The financial crisis that began in the US real-estate market in 2007 and culminated in a global economic slump showed bluntly how wrong financial risk models can be. This state of affairs has triggered a number of reactions and observations at the level of the specification and use of models and at a more conceptual/fundamental level. This article focuses on the epistemic features of such models – namely the nature, source, conditions of validity, structure and limits of the knowledge that ‘well-specified’ models generate – so as to (i) assess models in a balanced way, giving due weight to the fundamental determinants of their output and warning against overestimation of their possibilities; (ii) clarify the conditions under which models can be validly applied to economic and social relationships; (iii) render intelligible why the degree of accuracy that successful models would require is intrinsically unattainable; (iv) better understand models’ failure as evidenced by the crisis; and (v) comment on the policy steps being undertaken to prevent similar financial crisis in the future.
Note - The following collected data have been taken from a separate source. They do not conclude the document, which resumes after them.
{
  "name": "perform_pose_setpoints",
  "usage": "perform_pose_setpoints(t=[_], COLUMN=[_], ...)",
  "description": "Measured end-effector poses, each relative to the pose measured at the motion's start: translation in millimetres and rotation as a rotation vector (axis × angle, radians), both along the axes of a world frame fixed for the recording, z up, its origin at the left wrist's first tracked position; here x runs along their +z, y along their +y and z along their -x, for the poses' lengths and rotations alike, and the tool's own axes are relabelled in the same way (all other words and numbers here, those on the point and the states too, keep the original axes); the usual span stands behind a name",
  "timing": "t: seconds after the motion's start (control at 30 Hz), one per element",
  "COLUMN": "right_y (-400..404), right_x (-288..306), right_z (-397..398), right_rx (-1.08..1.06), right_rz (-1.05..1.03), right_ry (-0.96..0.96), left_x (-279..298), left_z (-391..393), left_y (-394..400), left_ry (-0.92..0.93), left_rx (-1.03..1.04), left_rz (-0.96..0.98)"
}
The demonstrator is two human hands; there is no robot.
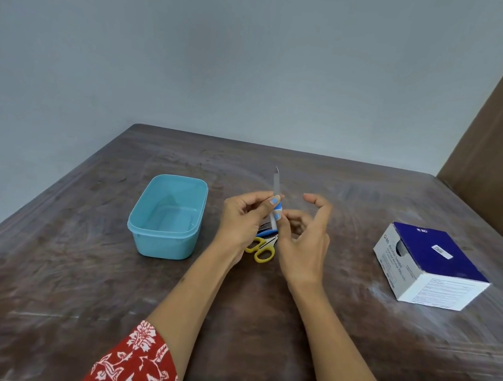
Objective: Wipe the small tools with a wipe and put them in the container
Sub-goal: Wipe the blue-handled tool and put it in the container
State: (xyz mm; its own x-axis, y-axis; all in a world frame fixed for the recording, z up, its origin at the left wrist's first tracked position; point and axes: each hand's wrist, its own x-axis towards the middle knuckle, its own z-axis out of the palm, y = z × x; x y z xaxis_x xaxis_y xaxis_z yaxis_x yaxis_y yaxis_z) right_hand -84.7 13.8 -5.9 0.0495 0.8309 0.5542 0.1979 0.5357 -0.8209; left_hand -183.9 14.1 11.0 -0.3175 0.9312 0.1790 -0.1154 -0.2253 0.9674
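My left hand (244,218) pinches a slim nail file (276,190) with a blue and white handle, holding it upright above the table, its metal tip pointing away from me. My right hand (305,234) hovers just to the right of the file with fingers loosely spread, and I see no wipe in it. Yellow-handled scissors (262,249) lie on the table beneath my hands, with a blue-handled tool (265,232) partly hidden next to them. A light blue plastic container (168,217), open and with nothing inside, stands to the left.
A blue and white box of alcohol swabs (428,265) sits at the right of the wooden table (70,261). A wall lies behind the table, and a brown panel rises at the far right.
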Motion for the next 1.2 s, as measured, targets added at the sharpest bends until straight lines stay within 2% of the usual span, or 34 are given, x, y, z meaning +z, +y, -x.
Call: perform_pose_setpoints(t=[0.13, 0.33, 0.5, 0.73, 0.9, 1.2], right_y=[-1.6, 1.7, -2.4, 0.8, -1.9, -0.1], right_x=[1.2, -2.2, 2.1, -2.3, 1.5, -1.5], right_z=[0.6, 0.5, 0.0, -0.4, -0.9, 0.2], right_rx=[-0.067, -0.006, -0.064, -0.007, -0.041, -0.026], right_rz=[-0.056, 0.019, -0.038, 0.018, -0.041, -0.017], right_ry=[0.007, -0.062, 0.016, -0.104, -0.048, -0.096], left_x=[1.6, 0.2, 2.2, 1.5, 2.5, -0.7], left_z=[-3.0, 0.1, -3.7, 0.3, -4.3, -4.2], left_y=[-0.9, 0.4, -2.1, -1.7, -3.2, -2.0], left_ry=[0.007, -0.037, -0.042, -0.056, -0.019, -0.011], left_rx=[-0.032, -0.032, -0.067, -0.025, -0.051, -0.012], left_rz=[0.002, 0.053, 0.06, 0.094, 0.08, 0.095])
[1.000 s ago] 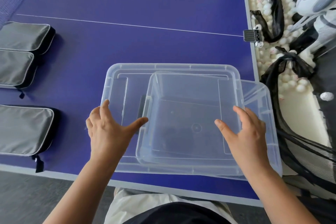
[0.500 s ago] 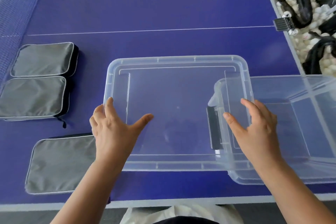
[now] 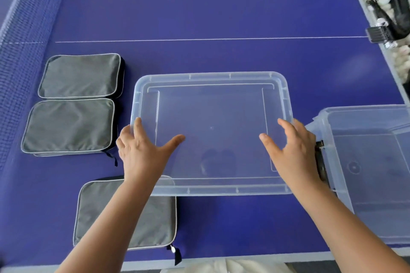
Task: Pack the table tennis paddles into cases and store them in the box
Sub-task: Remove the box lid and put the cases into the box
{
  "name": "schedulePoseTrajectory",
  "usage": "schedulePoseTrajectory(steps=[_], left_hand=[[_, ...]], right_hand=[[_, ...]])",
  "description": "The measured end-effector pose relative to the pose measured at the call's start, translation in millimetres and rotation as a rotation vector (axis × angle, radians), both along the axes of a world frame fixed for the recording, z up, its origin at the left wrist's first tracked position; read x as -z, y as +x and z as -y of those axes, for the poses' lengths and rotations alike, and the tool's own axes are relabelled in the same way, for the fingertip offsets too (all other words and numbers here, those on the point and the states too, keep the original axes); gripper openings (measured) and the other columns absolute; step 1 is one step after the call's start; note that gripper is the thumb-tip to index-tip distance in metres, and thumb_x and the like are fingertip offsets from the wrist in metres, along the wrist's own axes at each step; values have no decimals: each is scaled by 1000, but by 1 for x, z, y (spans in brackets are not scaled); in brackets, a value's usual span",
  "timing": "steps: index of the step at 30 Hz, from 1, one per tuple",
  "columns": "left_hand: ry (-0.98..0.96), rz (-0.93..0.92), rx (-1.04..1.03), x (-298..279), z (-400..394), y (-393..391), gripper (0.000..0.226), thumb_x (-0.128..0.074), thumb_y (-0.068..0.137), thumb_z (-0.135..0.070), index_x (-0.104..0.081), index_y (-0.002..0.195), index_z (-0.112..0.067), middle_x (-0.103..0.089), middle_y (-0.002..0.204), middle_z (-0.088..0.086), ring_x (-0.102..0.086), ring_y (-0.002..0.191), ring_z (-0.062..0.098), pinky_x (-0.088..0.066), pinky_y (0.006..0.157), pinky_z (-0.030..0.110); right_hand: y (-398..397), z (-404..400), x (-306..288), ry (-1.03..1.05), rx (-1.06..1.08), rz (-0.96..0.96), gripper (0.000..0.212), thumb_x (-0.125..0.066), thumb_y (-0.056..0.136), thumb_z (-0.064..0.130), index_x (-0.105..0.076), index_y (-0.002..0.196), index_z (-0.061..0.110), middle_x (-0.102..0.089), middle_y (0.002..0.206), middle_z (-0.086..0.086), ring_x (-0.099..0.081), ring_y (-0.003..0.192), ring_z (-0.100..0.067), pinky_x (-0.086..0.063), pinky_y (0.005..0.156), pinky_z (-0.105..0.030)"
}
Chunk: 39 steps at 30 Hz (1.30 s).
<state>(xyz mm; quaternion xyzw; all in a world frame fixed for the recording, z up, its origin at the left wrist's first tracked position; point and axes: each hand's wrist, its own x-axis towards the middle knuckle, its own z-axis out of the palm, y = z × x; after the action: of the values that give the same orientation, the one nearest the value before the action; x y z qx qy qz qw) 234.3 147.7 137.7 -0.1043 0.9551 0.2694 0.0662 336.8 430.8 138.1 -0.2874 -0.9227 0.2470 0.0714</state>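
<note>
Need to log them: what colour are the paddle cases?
Grey cases with pale edge piping, clearest in the head view.

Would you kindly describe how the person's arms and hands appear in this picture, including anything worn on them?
Both forearms are bare as far as the frame shows; no sleeves are in view. The left hand and the right hand wear no gloves, and no rings, watch or bracelets are visible. The fingernails look short and unpainted. Pale fabric shows at the bottom edge.
</note>
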Motion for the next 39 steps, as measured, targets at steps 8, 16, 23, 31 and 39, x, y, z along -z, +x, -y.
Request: schedulePoseTrajectory(steps=[8,16,23,31,39], left_hand=[[48,83,37,53,5,-58,119,-71,62,-77,-23,153,-17,-24,153,16,-18,140,33,-18,118,46],[75,119,67,97,4,-110,112,-74,65,-71,-27,151,-16,-25,153,16,-19,140,35,-21,117,43],[74,119,66,113,6,-145,107,-77,65,-68,-29,146,-17,-25,151,15,-18,140,33,-21,116,41],[45,150,80,127,7,-151,115,-76,63,-70,-23,150,-16,-18,155,15,-10,143,31,-22,118,45],[0,141,151,123,9,-140,115,-74,71,-67,-15,155,-13,-5,161,15,1,148,31,-15,120,44]], right_hand=[[-63,0,55,-40,-2,107,59,-63,88,50,-52,136,18,-43,142,-12,-34,128,-34,-40,100,-46],[-126,-11,97,-55,-10,206,60,-63,87,52,-52,135,17,-45,138,-13,-36,124,-37,-37,102,-45],[-165,-5,114,-53,-20,250,61,-61,87,54,-51,135,17,-44,135,-11,-37,123,-36,-36,100,-40],[-175,-6,130,-61,-44,319,64,-59,87,57,-49,137,18,-41,139,-11,-35,126,-36,-36,102,-43],[-165,1,123,28,-134,358,66,-58,89,55,-44,143,18,-20,158,-16,-24,138,-38,-29,109,-46]])
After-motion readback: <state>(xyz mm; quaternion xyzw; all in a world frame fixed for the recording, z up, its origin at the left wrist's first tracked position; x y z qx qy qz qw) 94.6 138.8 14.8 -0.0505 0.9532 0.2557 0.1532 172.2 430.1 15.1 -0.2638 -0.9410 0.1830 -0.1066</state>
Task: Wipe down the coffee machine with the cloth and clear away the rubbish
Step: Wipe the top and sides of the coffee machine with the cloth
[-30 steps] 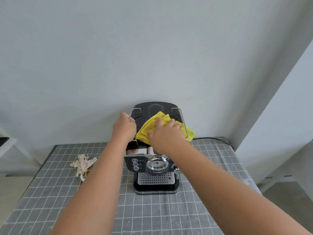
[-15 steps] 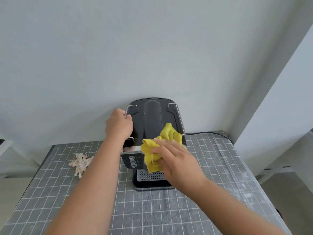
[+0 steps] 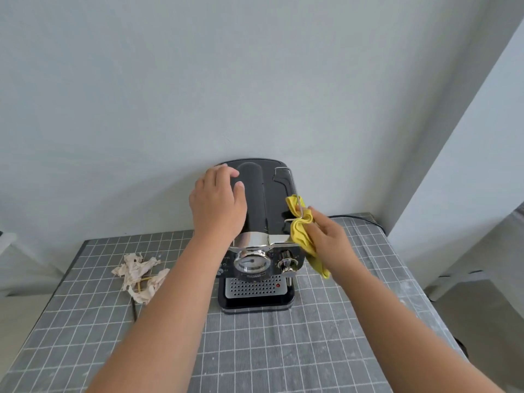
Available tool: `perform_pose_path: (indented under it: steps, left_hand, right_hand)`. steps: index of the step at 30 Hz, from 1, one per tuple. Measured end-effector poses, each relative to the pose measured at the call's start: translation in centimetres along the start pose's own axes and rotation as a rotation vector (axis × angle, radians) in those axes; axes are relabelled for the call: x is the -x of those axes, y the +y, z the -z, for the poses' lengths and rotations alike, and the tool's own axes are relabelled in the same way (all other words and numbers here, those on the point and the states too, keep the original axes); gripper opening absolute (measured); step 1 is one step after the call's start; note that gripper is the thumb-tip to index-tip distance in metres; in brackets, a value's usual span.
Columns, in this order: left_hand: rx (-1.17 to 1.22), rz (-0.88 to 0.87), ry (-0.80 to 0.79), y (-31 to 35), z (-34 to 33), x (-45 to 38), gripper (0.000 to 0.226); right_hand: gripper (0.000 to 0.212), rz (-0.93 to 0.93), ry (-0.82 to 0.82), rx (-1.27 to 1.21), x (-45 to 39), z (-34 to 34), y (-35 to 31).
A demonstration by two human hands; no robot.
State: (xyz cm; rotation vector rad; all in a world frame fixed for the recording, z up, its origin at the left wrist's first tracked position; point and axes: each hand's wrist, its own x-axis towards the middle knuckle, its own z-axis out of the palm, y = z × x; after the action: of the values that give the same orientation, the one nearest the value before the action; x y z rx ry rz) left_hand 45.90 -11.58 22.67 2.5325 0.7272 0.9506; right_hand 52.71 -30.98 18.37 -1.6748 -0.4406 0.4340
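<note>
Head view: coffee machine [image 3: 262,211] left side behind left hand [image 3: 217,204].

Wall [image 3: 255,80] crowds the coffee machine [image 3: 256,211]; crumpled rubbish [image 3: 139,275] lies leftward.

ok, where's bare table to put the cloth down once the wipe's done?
Bare tabletop lies in front of the coffee machine, between the forearms, and to its right toward the table's right edge. The left side is crowded by the crumpled rubbish. The right hand holds the cloth against the machine's right side.
</note>
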Motion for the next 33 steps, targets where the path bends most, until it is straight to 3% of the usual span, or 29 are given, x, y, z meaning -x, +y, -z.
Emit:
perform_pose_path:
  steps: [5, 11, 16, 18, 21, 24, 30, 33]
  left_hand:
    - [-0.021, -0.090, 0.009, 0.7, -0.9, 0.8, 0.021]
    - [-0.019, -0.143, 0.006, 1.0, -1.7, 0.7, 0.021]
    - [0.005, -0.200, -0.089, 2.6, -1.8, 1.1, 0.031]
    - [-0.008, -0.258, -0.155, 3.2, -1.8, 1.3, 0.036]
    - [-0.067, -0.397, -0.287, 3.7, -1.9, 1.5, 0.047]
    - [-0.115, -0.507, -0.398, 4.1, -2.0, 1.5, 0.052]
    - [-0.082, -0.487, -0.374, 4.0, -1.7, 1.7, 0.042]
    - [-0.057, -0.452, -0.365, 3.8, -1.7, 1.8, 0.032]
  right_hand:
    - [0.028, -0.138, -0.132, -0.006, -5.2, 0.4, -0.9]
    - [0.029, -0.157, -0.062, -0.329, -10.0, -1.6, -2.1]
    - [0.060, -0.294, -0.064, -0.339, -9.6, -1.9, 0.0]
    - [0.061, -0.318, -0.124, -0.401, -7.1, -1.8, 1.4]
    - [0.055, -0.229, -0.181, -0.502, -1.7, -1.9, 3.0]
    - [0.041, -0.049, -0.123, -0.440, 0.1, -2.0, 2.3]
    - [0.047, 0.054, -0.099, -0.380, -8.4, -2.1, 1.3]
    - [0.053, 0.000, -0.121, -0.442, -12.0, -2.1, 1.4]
The analysis applies the principal tenets of critical realism to the daily preoccupations of risk management professionals and financial regulators alike. It is not intended as an intervention into critical realism. It draws on the works of Tony Lawson and Roy Bhaskar, and revisits relevant aspects of John Maynard Keynes’s work, connecting dots amongst them and marrying economic and philosophical analysis with day-to-day financial risk management and regulatory issues.